Problem details: Every line of the material that follows must be printed again exactly.

** Material provided follows **

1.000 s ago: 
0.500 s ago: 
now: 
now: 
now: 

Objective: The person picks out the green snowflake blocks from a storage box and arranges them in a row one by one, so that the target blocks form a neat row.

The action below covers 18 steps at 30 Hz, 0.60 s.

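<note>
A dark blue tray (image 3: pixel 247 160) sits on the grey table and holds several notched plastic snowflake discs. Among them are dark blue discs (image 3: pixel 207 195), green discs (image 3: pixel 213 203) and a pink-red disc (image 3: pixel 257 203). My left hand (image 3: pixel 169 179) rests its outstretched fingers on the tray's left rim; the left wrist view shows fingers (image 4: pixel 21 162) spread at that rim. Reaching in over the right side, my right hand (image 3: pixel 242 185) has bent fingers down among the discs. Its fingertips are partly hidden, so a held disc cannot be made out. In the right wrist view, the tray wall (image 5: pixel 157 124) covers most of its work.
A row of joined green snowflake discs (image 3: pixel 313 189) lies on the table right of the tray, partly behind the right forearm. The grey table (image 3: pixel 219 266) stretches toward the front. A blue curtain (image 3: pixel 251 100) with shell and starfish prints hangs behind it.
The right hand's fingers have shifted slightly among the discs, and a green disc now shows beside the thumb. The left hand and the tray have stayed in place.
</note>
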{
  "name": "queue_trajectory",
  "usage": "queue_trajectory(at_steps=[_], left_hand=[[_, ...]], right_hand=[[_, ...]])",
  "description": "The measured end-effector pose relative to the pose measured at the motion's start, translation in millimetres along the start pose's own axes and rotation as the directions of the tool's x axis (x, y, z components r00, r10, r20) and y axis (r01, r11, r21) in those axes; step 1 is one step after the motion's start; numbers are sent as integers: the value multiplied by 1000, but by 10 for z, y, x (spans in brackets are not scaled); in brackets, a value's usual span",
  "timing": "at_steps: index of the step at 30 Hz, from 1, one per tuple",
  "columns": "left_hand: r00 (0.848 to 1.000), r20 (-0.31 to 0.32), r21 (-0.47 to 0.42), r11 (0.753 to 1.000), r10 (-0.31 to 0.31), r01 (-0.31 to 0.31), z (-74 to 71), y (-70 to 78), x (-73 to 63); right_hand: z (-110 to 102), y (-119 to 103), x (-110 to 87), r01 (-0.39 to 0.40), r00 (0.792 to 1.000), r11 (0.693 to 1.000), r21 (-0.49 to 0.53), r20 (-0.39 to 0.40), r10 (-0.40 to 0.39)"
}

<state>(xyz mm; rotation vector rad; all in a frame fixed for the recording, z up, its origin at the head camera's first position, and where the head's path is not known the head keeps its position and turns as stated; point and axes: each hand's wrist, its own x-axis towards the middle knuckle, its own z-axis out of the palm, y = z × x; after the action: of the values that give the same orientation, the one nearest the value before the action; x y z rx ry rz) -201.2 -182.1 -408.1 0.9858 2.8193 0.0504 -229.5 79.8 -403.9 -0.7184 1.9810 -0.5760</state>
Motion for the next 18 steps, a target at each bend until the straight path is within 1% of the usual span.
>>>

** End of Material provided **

Result of this exercise:
1.000 s ago: 
0.500 s ago: 
now: 
now: 
now: 

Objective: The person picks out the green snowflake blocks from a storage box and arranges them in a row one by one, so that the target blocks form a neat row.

The action below covers 18 steps at 30 Hz, 0.60 s.

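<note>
A dark blue tray (image 3: pixel 247 160) sits on the grey table and holds several notched plastic snowflake discs. Among them are dark blue discs (image 3: pixel 207 195), green discs (image 3: pixel 213 203) and a pink-red disc (image 3: pixel 257 203). My left hand (image 3: pixel 169 179) rests its outstretched fingers on the tray's left rim; the left wrist view shows fingers (image 4: pixel 21 162) spread at that rim. Reaching in over the right side, my right hand (image 3: pixel 242 185) has bent fingers down among the discs. Its fingertips are partly hidden, so a held disc cannot be made out. In the right wrist view, the tray wall (image 5: pixel 157 124) covers most of its work.
A row of joined green snowflake discs (image 3: pixel 313 189) lies on the table right of the tray, partly behind the right forearm. The grey table (image 3: pixel 219 266) stretches toward the front. A blue curtain (image 3: pixel 251 100) with shell and starfish prints hangs behind it.
The right hand's fingers have shifted slightly among the discs, and a green disc now shows beside the thumb. The left hand and the tray have stayed in place.
</note>
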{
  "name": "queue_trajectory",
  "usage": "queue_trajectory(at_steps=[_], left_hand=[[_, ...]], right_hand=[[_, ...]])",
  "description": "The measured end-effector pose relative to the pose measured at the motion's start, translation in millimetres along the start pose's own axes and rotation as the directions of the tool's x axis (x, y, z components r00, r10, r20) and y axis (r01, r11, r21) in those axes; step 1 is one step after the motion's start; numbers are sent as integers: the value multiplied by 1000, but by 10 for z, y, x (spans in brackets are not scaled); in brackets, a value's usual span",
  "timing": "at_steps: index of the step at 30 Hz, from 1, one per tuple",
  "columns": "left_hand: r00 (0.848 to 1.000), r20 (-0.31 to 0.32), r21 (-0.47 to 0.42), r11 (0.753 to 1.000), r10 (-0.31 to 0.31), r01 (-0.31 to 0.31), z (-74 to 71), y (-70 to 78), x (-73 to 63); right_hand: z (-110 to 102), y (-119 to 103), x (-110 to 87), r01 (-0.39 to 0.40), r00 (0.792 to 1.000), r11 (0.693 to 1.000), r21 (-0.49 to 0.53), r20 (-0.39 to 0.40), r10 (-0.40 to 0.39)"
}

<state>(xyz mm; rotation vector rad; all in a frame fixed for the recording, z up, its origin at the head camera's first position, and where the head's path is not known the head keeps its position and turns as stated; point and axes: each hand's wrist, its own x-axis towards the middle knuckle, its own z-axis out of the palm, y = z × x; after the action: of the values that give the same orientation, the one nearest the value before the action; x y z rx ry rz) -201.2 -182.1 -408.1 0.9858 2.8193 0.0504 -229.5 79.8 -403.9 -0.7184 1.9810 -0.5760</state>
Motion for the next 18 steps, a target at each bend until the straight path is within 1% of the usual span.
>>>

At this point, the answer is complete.